Open Access

The 2014 Varsity Medical Ethics Debate: should we allow genetic information to be patented?

  • Kiloran H.M. Metcalfe1,
  • Calum A. Worsley2,
  • Casey B. Swerner3,
  • Devan Sinha4,
  • Ravi Solanki5,
  • Krithi Ravi6 and
  • Raj S. Dattani7Email author
Philosophy, Ethics, and Humanities in Medicine201510:8

https://doi.org/10.1186/s13010-015-0028-7

Received: 23 January 2015

Accepted: 7 May 2015

Published: 20 May 2015

Abstract

The 2014 Varsity Medical Ethics debate convened upon the motion: “This house believes that genetic information should not be commoditised”. This annual debate between students from the Universities of Oxford and Cambridge, now in its sixth year, provided the starting point for arguments on the subject. The present article brings together and extends many of the arguments put forward during the debate. We explore the circumstances under which genetic material should be considered patentable, the possible effects of this on the research and development of novel therapeutics, and the need for clear guidelines within this rapidly developing field.

The Varsity Medical Debate was first held in 2008 with the aim of allowing students to engage in discussion about ethics and policy within healthcare. Two Oxford medical students, Mahiben Maruthappu and Sanjay Budheo founded the event. The event is held annually and it is hoped that this will allow future leaders to voice a perspective on the arguments behind topics that will feature heavily in future healthcare and science policy. This year the Oxford University Medical Society at the Oxford Union hosted the debate

Background

Over the past decade, research into the therapeutic applications of genetics has grown substantially [1]. The cost of developing new therapies and pursuing new lines of research requires that commercial research companies have some way of recovering costs and making profit from such vast research and development (R&D) expenditure. Patents grant the owner rights to prevent others from selling or benefitting from any product or method that they have invented and these are usually valid for 20 years [2]. In the United States, patents are only granted to those inventions that are deemed novel, non-obvious and that have a clear use (the “utility requirement”) [3]. The granting of a patent requires that the inventor divulge information about the creation of that product, such that others are able to see how the invention is made and how it works [4]. This is distinct from trade secrets, where an inventor or a company must keep the details of the invention to themselves — trade secrets do not prevent independent invention by a third party. UK Law does not allow for the patenting of a “discovery” ipso facto or one where commercial exploitation would be contrary to existing law [4].

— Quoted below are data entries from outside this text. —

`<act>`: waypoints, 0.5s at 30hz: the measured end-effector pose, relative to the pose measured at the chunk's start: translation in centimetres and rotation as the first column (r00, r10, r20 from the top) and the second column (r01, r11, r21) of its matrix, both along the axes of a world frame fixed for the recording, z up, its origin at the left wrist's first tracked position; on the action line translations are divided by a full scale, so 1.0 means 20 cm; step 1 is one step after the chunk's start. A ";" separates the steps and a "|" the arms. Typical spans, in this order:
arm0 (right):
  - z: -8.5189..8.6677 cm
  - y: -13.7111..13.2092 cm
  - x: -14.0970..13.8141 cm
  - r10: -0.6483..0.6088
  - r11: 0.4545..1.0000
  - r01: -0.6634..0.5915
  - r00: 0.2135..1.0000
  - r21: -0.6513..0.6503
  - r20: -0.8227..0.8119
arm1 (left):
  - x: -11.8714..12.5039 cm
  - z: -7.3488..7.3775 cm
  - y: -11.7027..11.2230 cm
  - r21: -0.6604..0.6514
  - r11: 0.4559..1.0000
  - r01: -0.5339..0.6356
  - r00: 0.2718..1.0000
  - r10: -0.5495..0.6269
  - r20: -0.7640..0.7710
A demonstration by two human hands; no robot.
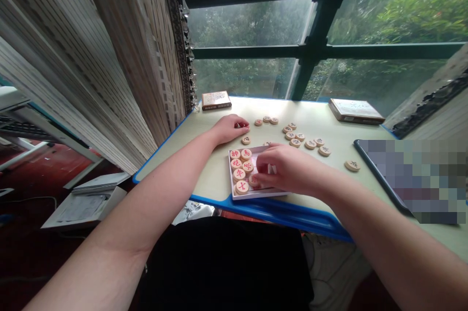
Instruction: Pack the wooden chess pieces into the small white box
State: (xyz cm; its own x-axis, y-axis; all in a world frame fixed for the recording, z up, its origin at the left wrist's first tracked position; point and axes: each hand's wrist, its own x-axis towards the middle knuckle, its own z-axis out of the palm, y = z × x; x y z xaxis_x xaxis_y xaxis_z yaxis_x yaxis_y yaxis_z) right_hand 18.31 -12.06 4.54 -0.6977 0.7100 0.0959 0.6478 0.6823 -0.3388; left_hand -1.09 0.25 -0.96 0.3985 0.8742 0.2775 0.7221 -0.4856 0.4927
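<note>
in the middle of the frame the right hand [288,167] is over a white tray [256,195], fingertips pinched together on a chess piece [253,181] beside the red-marked rows. just above, the left hand [228,128] lies curled on the table [204,165] near loose pieces [305,141]; whether it grips one i cannot tell.

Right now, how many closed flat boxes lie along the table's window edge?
2: the brown-sided flat box at the far left corner, the pale-topped flat box far right. None seems hidden.
</note>
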 end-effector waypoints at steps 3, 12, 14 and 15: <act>0.00 0.00 -0.01 -0.056 0.997 0.061 0.995 0.057 -0.089 | 0.00 0.00 0.00 -0.005 1.000 0.006 1.000 -0.006 0.000; -0.05 0.01 -0.06 -0.150 0.988 0.150 0.989 0.045 0.015 | 0.00 0.00 0.00 0.012 1.000 0.023 0.999 -0.023 -0.041; -0.05 0.01 -0.06 -0.175 0.983 0.173 0.984 0.058 0.029 | 0.00 0.01 0.00 0.019 0.999 0.026 0.998 -0.025 -0.049; -0.05 0.01 -0.06 -0.184 0.981 0.182 0.982 0.063 0.034 | 0.00 0.01 0.00 0.019 0.999 0.026 0.998 -0.025 -0.053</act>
State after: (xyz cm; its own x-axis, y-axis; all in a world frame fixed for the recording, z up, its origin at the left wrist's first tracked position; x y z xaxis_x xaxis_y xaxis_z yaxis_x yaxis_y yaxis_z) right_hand 17.03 -11.84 3.46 -0.5607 0.8198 0.1166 0.7757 0.5693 -0.2725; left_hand -1.15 0.19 -0.81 0.4349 0.8581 0.2731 0.7340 -0.5135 0.4445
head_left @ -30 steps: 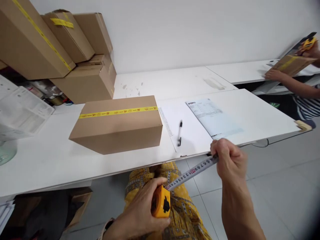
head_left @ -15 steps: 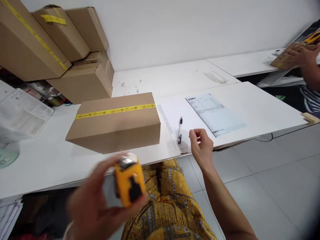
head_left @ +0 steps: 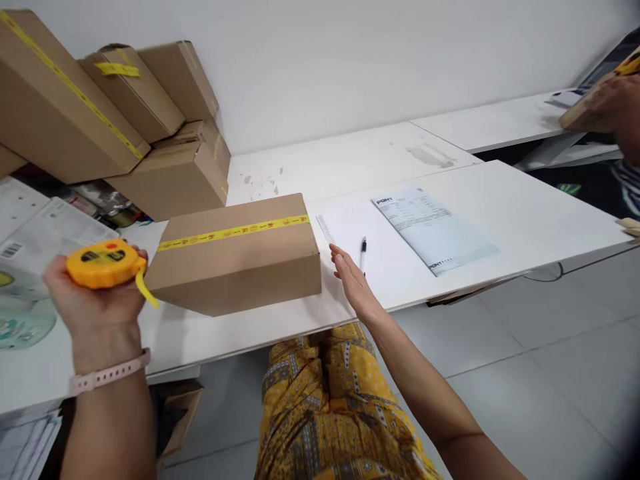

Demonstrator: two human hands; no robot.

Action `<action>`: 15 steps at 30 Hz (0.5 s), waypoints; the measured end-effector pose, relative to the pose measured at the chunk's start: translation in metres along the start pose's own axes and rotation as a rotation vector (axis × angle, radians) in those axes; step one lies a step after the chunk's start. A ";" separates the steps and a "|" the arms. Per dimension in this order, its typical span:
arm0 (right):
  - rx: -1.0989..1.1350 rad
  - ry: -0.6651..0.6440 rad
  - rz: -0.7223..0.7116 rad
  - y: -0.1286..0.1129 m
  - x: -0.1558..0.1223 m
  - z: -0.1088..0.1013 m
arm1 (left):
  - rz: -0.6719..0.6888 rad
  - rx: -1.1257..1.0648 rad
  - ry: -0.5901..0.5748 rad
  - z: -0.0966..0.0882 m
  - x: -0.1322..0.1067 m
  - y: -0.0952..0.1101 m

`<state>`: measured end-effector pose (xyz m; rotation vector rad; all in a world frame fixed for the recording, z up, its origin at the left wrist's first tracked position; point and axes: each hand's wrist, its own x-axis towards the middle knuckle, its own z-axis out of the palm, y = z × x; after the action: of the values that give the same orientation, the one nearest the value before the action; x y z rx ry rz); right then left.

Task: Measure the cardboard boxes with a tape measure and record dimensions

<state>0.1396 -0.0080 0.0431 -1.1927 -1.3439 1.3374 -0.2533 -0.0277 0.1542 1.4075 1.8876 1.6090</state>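
Note:
My left hand [head_left: 103, 310] is closed around a yellow tape measure [head_left: 106, 264] with a red button, held at the left end of the cardboard box. A short piece of its yellow blade sticks out toward the box. The box [head_left: 240, 267] lies on the white table, sealed along the top with yellow printed tape. My right hand [head_left: 353, 280] is open, fingers straight and together, just off the box's right end. Under and beyond it lie a printed sheet [head_left: 345, 227] and a black-capped pen [head_left: 364, 248], partly hidden by the hand.
A pale blue printed paper [head_left: 435, 230] lies right of the pen on the white table [head_left: 530, 220]. Cardboard boxes [head_left: 170, 167] are stacked at the back left. A greenish clear container [head_left: 25, 327] stands at far left. At the far right a co-worker's hand [head_left: 613, 100] handles another box.
My left hand has moved left and up with the tape measure, from in front of the box to its left end. The right hand has shifted left toward the box and straightened its fingers.

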 end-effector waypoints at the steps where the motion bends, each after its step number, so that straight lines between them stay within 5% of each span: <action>1: 0.011 -0.008 0.032 0.002 0.002 0.003 | -0.135 -0.114 0.015 -0.004 -0.012 -0.012; 4: 0.040 -0.055 0.066 0.002 0.005 0.011 | -0.412 -0.212 -0.031 -0.004 -0.042 -0.033; 6: 0.040 -0.115 0.013 -0.005 0.005 0.014 | -0.477 -0.216 -0.046 0.002 -0.051 -0.036; 11: 0.032 -0.305 -0.236 -0.020 0.012 0.005 | -0.351 -0.228 0.010 0.016 -0.045 -0.032; 15: 0.068 -0.377 -0.382 -0.005 0.032 -0.003 | -0.200 -0.132 0.071 0.024 -0.044 -0.041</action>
<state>0.1375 0.0241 0.0467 -0.6097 -1.6768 1.3506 -0.2338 -0.0445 0.0941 1.0859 1.8567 1.6694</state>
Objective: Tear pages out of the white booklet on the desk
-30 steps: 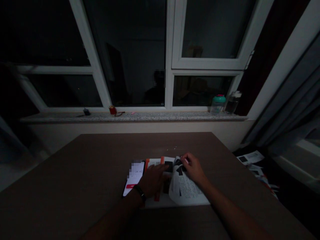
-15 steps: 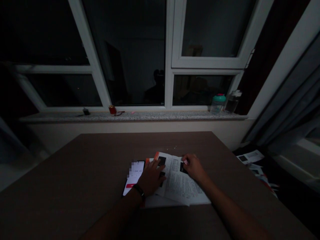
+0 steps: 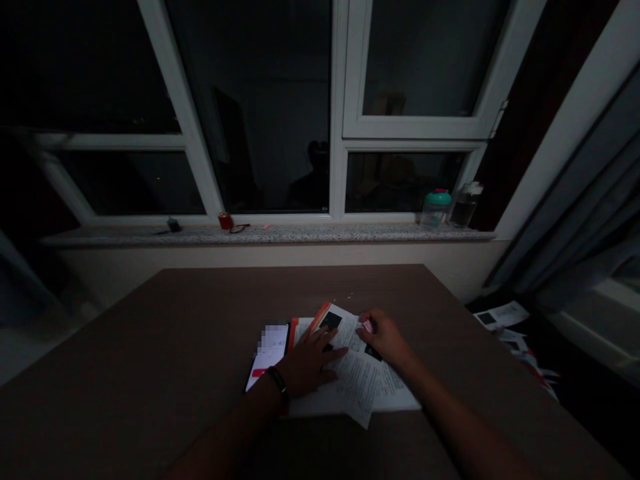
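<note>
A printed sheet (image 3: 359,380) with pictures and text lies askew over a booklet or stack of pages (image 3: 397,398) with an orange edge. My left hand (image 3: 313,363), a dark band on its wrist, rests on the sheet with fingers spread. At the sheet's right side, my right hand (image 3: 386,333) is closed, pinching a small pink object (image 3: 369,326) that may be an eraser; its shape is mostly covered by the fingers. Left of the pages lies a phone (image 3: 270,353) with a lit screen, partly behind my left hand.
Brown table (image 3: 125,360) beneath the pages; tiny pale bits (image 3: 350,295) lie beyond them. On the window sill (image 3: 310,232) stand a green-lidded bottle (image 3: 436,208), a clear bottle (image 3: 465,205) and a small red jar (image 3: 225,221). Loose papers (image 3: 503,315) lie beyond the table's right edge.
The printed sheet has turned clockwise, its lower corner now jutting past the pages below. My left hand has shifted slightly right with it. The right hand keeps hold of the pink object.
</note>
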Demonstrator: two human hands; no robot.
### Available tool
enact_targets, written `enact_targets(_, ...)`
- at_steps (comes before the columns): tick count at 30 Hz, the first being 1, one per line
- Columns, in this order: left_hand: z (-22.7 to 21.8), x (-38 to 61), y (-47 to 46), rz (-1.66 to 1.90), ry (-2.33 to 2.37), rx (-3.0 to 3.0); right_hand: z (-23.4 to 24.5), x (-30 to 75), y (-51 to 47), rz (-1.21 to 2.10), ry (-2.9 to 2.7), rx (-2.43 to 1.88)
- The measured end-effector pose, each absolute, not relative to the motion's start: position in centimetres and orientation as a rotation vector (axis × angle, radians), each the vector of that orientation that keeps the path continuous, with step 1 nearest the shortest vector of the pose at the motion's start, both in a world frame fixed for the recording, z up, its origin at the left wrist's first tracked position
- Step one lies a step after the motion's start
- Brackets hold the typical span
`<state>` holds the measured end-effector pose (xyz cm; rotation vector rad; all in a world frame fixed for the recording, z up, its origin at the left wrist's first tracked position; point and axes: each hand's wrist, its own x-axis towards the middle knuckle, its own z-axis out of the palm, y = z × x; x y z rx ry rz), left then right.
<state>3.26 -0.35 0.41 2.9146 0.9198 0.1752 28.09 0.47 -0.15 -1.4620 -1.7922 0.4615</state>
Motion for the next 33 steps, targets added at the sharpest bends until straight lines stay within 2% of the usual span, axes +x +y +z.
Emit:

In the context of genetics, patents have been sought for a wide range of different “inventions”, most of which result from the isolation and cloning of specific sequences of nucleic acid bases [5]. The utility requirement for a patent to be granted necessitates that these sequences have some function, whether in the form of coding for particular genes, or having some correlation with increased risk of some condition: they cannot simply be random sequences of bases that have been isolated from cells. The standard for utility set by the United States of America (USA) Patent and Trademark Office is that “a person of ordinary skill in the art would immediately appreciate why the invention is useful based on the characteristics of the invention… and the utility is specific, substantial and credible” [6]. In this article we will discuss modern applications of patenting to genetics, such as those for diagnostic tests or treatments utilising genetic vectors. We argue that valid objections to the patenting of genetic products stem must therefore be made on these grounds of utility and novelty requirements, and whether the spirit of these requirements are respected.

Appropriate patenting

Taken in its widest sense a patent for a gene may be granted for any sequence of bases. Synthetic poliovirus genomes, constructed in vitro from scratch, have been inserted into living organisms [7]; any genetic product constructed in this way could, in theory, be patented. Even if such a sequence of bases is specifically designed (i.e not isolated from a living organism) it is not beyond possibility that a random in vivo mutation could create the same sequence. The issue of patenting parts of living organisms must therefore be borne in mind for all cases of genetic patenting. Objections to genetic patenting on these grounds are based on the claim that nucleic acid sequences are common to all living organisms, and, given that such random mutations can occur, any such patent claim cannot be truly novel.

It would be problematic for the enforcement of the patent if people were able to isolate, literally from themselves, a random sequence of nucleic acid bases and then patent these. Yet in both the UK and Europe the patenting of isolated naturally occurring sequences is still largely permitted [8]. But does the simple isolation of a gene or genetic sequence really merit a patent? We argue that it does not; especially given that the sequence of the human genome is already known and location of the majority of genes have already been identified. Isolation only requires use of simple pattern recognition and long established molecular biology techniques – hardly a demonstration of innovation worthy of a patent.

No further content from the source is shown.